Mccollum v. Board of Education 333 U.S. 203 (1948)
MCCOLLUM v. BOARD OF EDUCATION 333 U.S. 203 (1948)
During the late 1940s and 1950s " released time programs" were popular around the country. Public school boards and administrators cooperated with churches and synagogues to provide religious education for students according to their parents' choices. Under the arrangement in Champaign-Urbana, Illinois, students whose parents had so requested were excused from their classes to attend classes given by religious educators in the school buildings. Nonparticipating pupils were not excused from their regular classes.
McCollum, whose child Terry attended the public schools, challenged the Illinois practice on the grounds that it violated the establishment clause of the first amendment. The case was the first church-state controversy to reach the Court since everson v. board of education the year before, and Justice hugo l. black again delivered the opinion of the Court.

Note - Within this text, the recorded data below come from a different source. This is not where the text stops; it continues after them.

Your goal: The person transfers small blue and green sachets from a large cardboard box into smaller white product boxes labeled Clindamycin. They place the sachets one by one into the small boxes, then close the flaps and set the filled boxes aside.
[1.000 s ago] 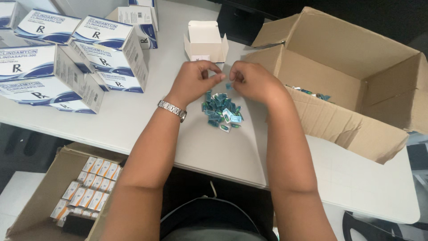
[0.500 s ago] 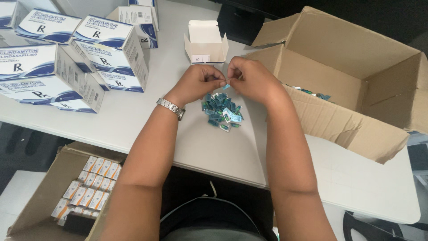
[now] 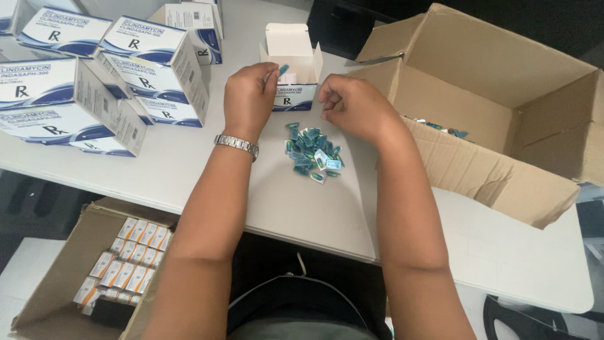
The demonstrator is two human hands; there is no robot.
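Pinching a small teal packet [image 3: 284, 68] in left hand [image 3: 250, 97] over open white carton [image 3: 290, 70]; right hand [image 3: 352, 106] curled, contents unclear; white table [image 3: 503, 252], cardboard box [image 3: 503, 113].

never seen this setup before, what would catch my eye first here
Two bare forearms reach up the middle of the white table, the left hand pinching a small teal piece at a little open white carton and the right hand curled beside it. Just below the hands lies a heap of teal blister pieces. A big open cardboard box fills the right side, and stacked white-and-blue cartons the left.
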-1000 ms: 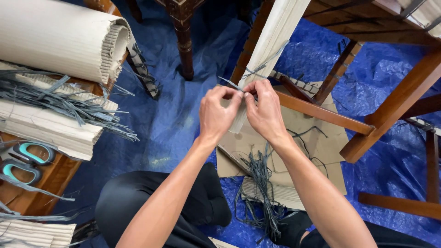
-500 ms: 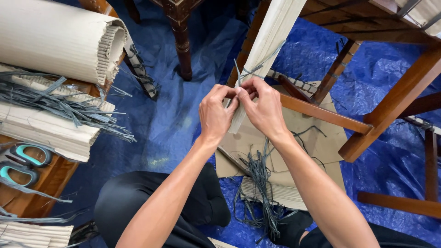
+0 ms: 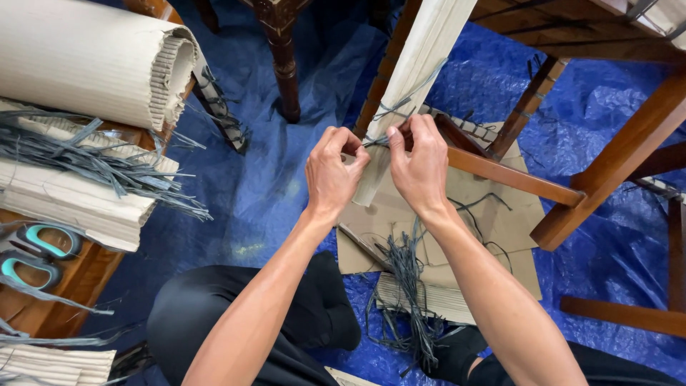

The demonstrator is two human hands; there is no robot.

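Grey strap [image 3: 400, 107] around the cardboard-wrapped chair leg [image 3: 411, 78], both hands' [image 3: 334, 171] [image 3: 421, 168] pinched grip on its ends.

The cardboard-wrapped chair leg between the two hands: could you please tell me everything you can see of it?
The wrapped chair leg is covered in pale beige corrugated cardboard, its ribs running lengthwise. It slants from the upper middle of the view down to a cut end near the left hand. Grey-blue strips cross it in two places as ties. Both the left hand and the right hand pinch the lower tie against it with the fingers. Dark wood shows beside its upper part; a blue tarp lies beneath.
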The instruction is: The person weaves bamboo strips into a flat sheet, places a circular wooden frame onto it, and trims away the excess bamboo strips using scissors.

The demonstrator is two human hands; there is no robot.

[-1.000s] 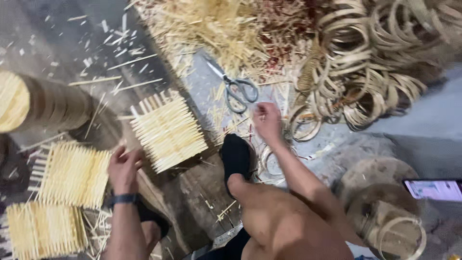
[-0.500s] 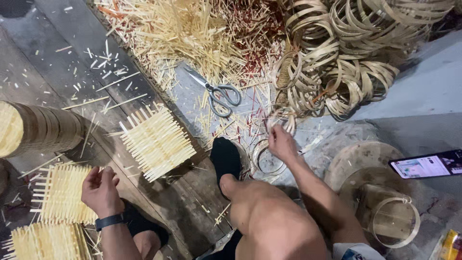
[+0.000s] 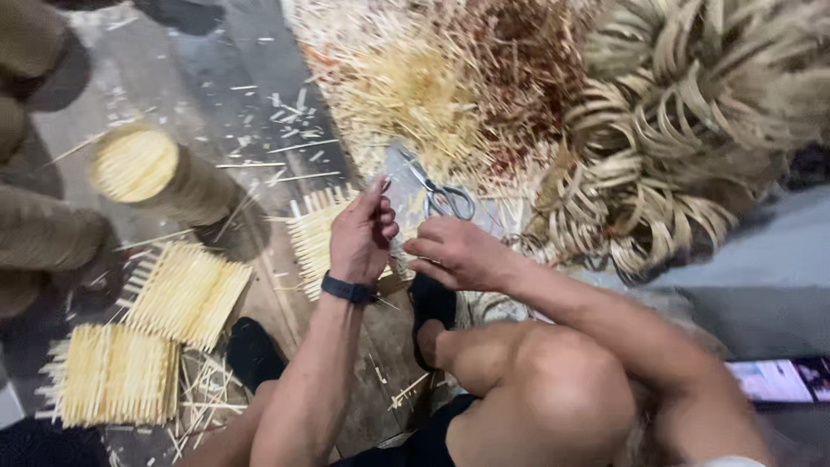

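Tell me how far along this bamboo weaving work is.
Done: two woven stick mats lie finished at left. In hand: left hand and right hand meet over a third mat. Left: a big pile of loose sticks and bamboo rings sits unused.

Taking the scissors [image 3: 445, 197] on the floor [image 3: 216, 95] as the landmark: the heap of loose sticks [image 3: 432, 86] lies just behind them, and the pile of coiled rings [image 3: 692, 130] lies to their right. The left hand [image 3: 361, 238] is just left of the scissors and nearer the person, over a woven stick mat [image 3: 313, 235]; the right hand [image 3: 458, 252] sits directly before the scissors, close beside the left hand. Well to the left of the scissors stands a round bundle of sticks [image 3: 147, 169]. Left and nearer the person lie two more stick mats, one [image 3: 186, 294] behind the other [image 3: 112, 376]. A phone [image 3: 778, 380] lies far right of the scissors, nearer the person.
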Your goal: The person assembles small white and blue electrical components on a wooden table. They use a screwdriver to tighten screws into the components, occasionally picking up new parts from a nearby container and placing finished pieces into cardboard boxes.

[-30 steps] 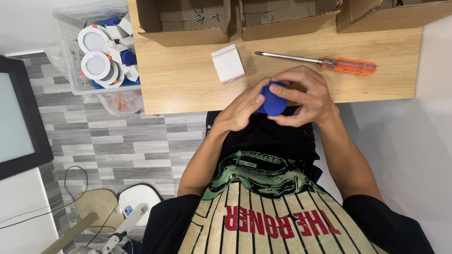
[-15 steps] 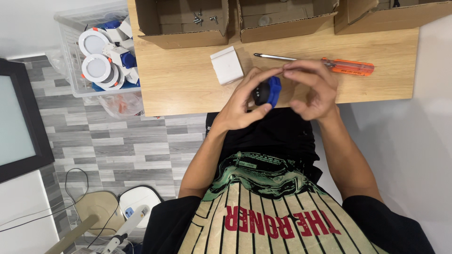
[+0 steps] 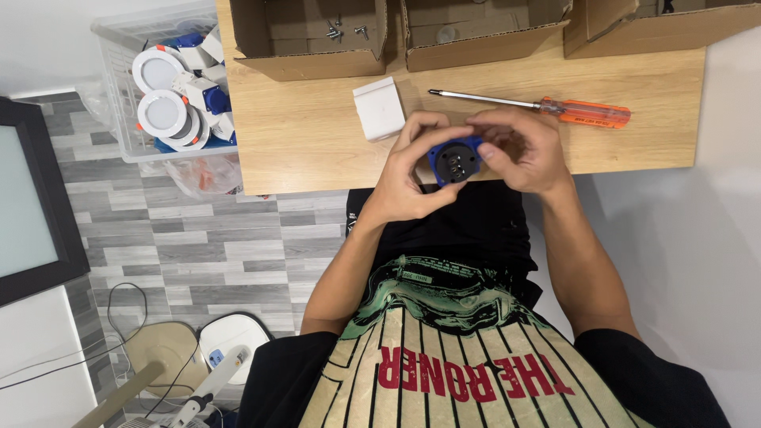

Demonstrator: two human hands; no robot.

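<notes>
Now, head view: both hands hold a round blue plug part (image 3: 454,160) just over the near table (image 3: 317,135) edge, above the lap. Left hand (image 3: 404,178) fingers curl around its left side and underneath; right hand (image 3: 519,150) fingers pinch its right rim, closed on it. Versus a second ago, when the hands covered the blue body, its dark face with small metal contacts is now turned up toward the camera, so the inside looks exposed for work. White square box (image 3: 379,108) lies just beyond, orange-handled screwdriver (image 3: 539,108) untouched by the right hand. Cardboard boxes (image 3: 317,36) at far edge, clear bin (image 3: 170,87) of white round fittings at left.
</notes>
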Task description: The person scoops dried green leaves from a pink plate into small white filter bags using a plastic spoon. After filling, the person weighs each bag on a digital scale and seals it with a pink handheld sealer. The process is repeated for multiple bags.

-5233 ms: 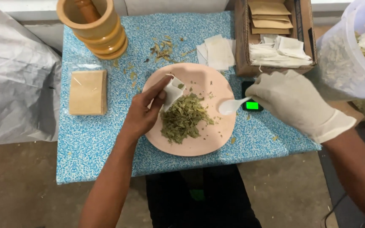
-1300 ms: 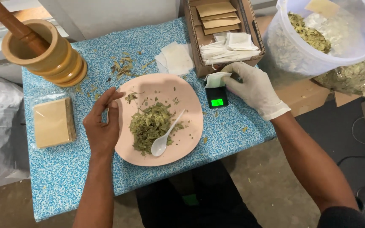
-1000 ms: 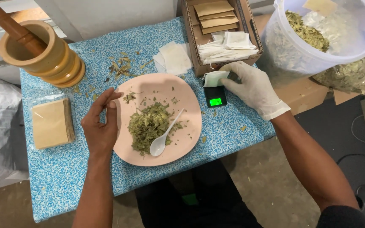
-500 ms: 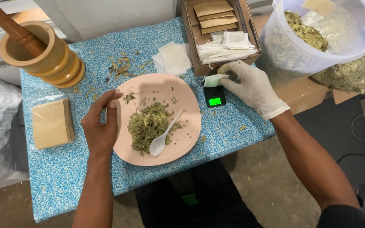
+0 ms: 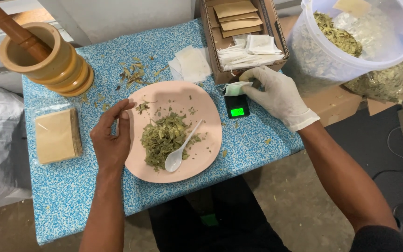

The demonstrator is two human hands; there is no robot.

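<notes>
Since the frame of half a second ago, the small white filter bag (image 5: pixel 237 87) has been kept over the small black scale (image 5: pixel 237 106), with little change of place; the plate-side hand has not shifted. The bag is pinched at its right end between thumb and forefinger of the gloved right hand (image 5: pixel 276 95), those fingers being closed on it. Its long axis runs roughly left to right, slightly tilted, at the upper middle of the frame; whether it rests on the scale's platform or is held just above cannot be told. The scale's green display is lit below the bag.

The bare left hand (image 5: pixel 110 140) is laid against the left rim of the pink plate (image 5: pixel 211 140), fingers curled loosely, nothing grasped. The right hand is thus the nearer to the bag, the left lying well apart at lower left.

On the plate, dried green leaves (image 5: pixel 162 137) are heaped, with a white plastic spoon (image 5: pixel 180 151) lying beside them. Above the scale a cardboard box (image 5: pixel 209 56) of bags and envelopes is set on the blue speckled worktop (image 5: pixel 71 196). A wooden mortar (image 5: pixel 52 63) stands at upper left, a clear tub (image 5: pixel 346 51) of leaves at upper right.
</notes>
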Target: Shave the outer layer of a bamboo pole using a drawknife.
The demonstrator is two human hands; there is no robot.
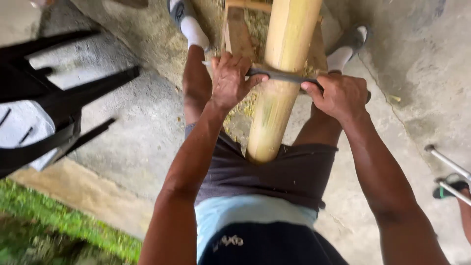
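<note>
Nearest the camera: light blue shirt (pixel 245 216) with a small white printed mark on the dark cloth below it, dark shorts (pixel 289 172). One bamboo pole (pixel 279 93), pale yellow, runs from the lap up and away between the knees, its near end against the shorts.

Left hand (pixel 230 78) closed around one end of a dark two-handled blade (pixel 282 76); right hand (pixel 338 95) closed around the other end. The blade lies across the pole, touching it.

Beyond the hands: wooden frame (pixel 238 32) under the pole, yellowish shavings around it. Two feet in white socks (pixel 194 32) and grey sandals, one either side of the frame, on the concrete floor (pixel 147 137).

Left edge: one black plastic chair (pixel 54 98), tipped. Grass strip (pixel 68 225) at lower left. Right edge: two metal rods (pixel 449 174) and another person's sandalled foot (pixel 449 189), well apart from the pole.
</note>
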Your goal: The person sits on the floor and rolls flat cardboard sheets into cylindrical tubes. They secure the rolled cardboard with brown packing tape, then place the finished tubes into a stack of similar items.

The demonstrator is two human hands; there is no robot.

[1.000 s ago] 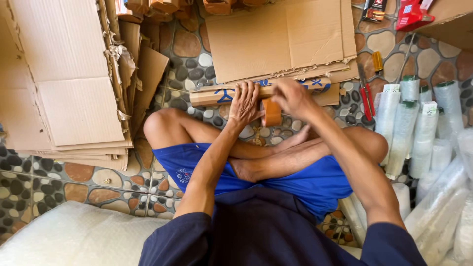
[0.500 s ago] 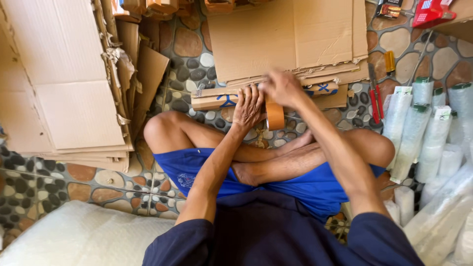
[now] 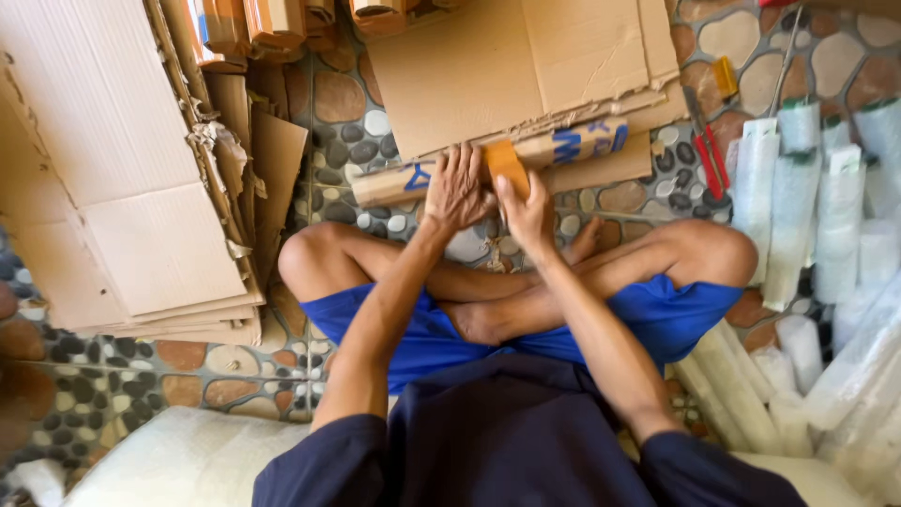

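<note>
A long cardboard-wrapped roll [image 3: 577, 145] with blue markings lies across the pebble-pattern floor in front of my crossed legs. My left hand [image 3: 457, 191] presses down on its middle, fingers spread over the cardboard. My right hand [image 3: 526, 208] is just beside it and holds a roll of brown packing tape [image 3: 505, 161] against the cardboard roll. Both forearms reach forward over my knees and blue shorts.
Flattened cardboard sheets [image 3: 141, 188] are stacked at the left, and a large sheet [image 3: 516, 56] lies behind the roll. Several plastic-wrapped white tubes [image 3: 807, 188] stand and lie at the right. A red-handled tool [image 3: 709, 150] and a small yellow object [image 3: 725, 77] rest on the floor nearby.
The tape roll has moved from the near side of the cardboard roll up onto it. Both hands have drawn closer together, and the view has shifted slightly.
</note>
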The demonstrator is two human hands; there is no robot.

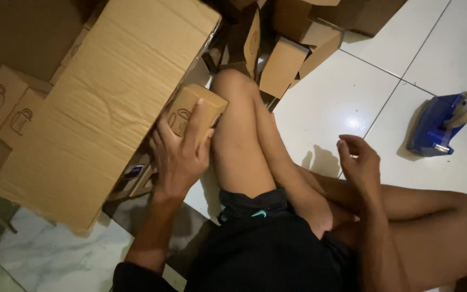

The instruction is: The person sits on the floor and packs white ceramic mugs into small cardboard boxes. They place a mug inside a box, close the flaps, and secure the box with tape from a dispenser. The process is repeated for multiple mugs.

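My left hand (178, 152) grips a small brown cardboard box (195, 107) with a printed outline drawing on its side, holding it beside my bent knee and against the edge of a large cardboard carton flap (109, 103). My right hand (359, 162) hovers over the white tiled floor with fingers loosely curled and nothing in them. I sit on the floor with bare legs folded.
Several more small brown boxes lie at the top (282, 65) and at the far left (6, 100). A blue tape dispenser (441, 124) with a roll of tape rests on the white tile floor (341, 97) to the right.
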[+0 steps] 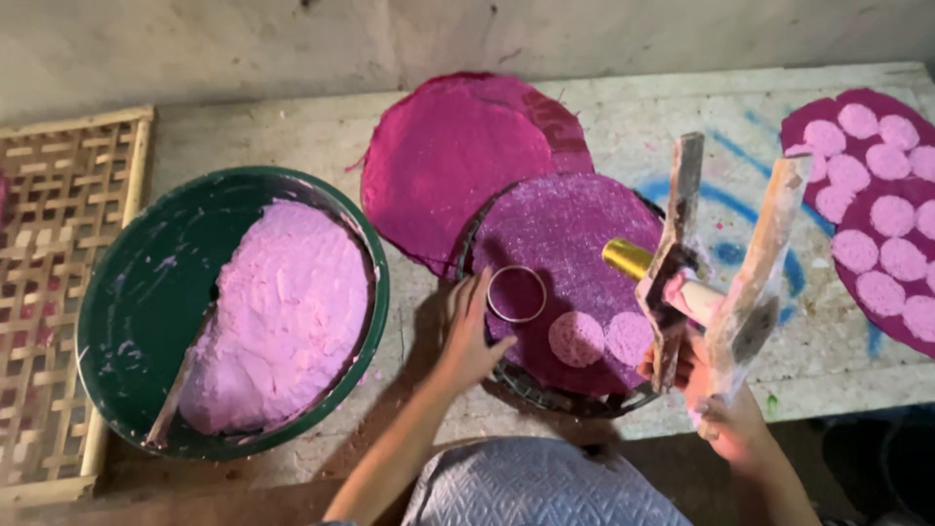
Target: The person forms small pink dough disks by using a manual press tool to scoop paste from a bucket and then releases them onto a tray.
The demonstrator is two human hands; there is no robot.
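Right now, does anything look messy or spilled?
Yes. Pink smears streak the inside wall of the green basin beside the pink paste, and blue paint stains mark the table. The two pink discs look neat.

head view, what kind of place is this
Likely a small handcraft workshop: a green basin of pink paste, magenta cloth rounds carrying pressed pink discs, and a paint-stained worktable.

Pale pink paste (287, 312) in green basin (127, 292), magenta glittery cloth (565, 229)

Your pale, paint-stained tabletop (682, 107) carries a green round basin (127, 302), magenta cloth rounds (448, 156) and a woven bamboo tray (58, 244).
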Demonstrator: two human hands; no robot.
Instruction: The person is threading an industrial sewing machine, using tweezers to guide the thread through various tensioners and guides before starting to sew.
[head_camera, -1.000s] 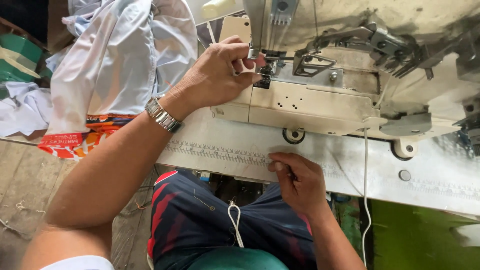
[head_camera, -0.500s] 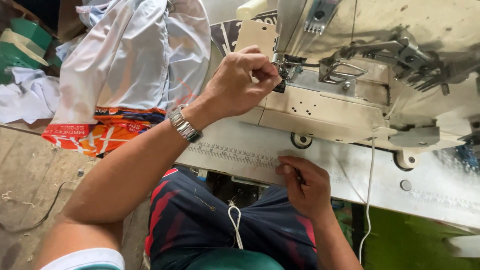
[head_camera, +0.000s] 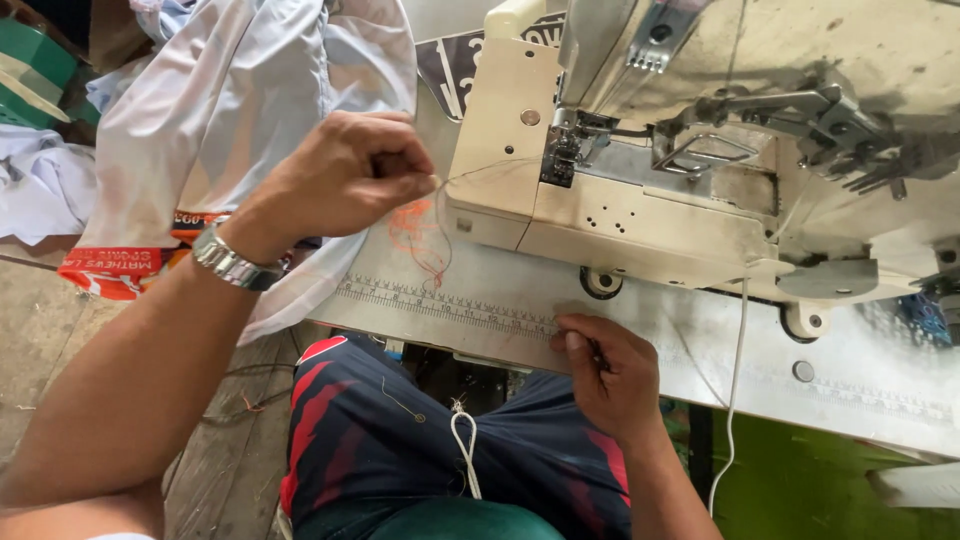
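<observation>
— Fingers first: what are those of the left hand (head_camera: 340, 180) doing?

— Fingertips (head_camera: 425, 183) pressed together, pinching a thin thread (head_camera: 490, 172) just left of the frame's middle. The thread runs taut to the right, toward the needle area (head_camera: 560, 155) of the sewing machine (head_camera: 640, 200).

— And the right hand (head_camera: 610, 375)?

— Lower middle of the frame. Its fingers are curled in, knuckles up, resting on the near edge of the machine table (head_camera: 700, 350). Something small and dark shows between thumb and forefinger; I cannot tell what it is.

— What lies between the two hands?

— A loose tangle of orange thread (head_camera: 420, 235) on the table below the left hand, and beneath it a printed ruler strip (head_camera: 450, 300) along the table's front edge, reaching to the right hand.

— Further out?

— A metal wristwatch (head_camera: 228, 262) on the left wrist. Behind that arm, in the upper left, pale blue cloth (head_camera: 230, 100) hangs in a heap over an orange printed bag (head_camera: 110, 270). The cream machine fills the upper right, with metal thread guides (head_camera: 830, 115) on top. A white cord (head_camera: 735, 400) hangs off the table at right.

— At the bottom?

— Dark shorts with red stripes (head_camera: 400, 440) and a white drawstring (head_camera: 465, 445), directly under the table edge.
</observation>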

Referring to the theory of strict separation announced as obiter dictum in his Everson opinion, Black held that the Illinois arrangement fell squarely within the First Amendment's ban. He stressed particularly the utilization of tax-supported facilities to aid religious teaching.
justice felix frankfurter concurred in an opinion in which Justices robert jackson, wiley b. rutledge, and harold h. burton joined. These four had dissented from Everson 's approval of state aid to the transportation of children to religious schools.
Justice Jackson also concurred separately, rejecting the sweeping separationism of the Black opinion. Pointing out that there was little real cost to the taxpayers in the Illinois program, he agreed that the Court should end "formal and explicit instruction" such as that in the Champaign schools, but cautioned against inviting ceaseless petitions to the Court to purge school curricula of materials that any group might regard as religious.
justice stanley f. reed, the lone dissenter, had concurred in the result in Everson. Here he argued that the majority was giving "establishment" too broad a meaning; unconstitutional "aid" to religion embraced only purposeful assistance directly to a church, not cooperative relationships between government and religious institutions.
McCollum seemed to represent a deepening Supreme Court commitment to the theory of strict separation of church and state, but it was significantly limited by another released-time case, zorach v. clausen (1952).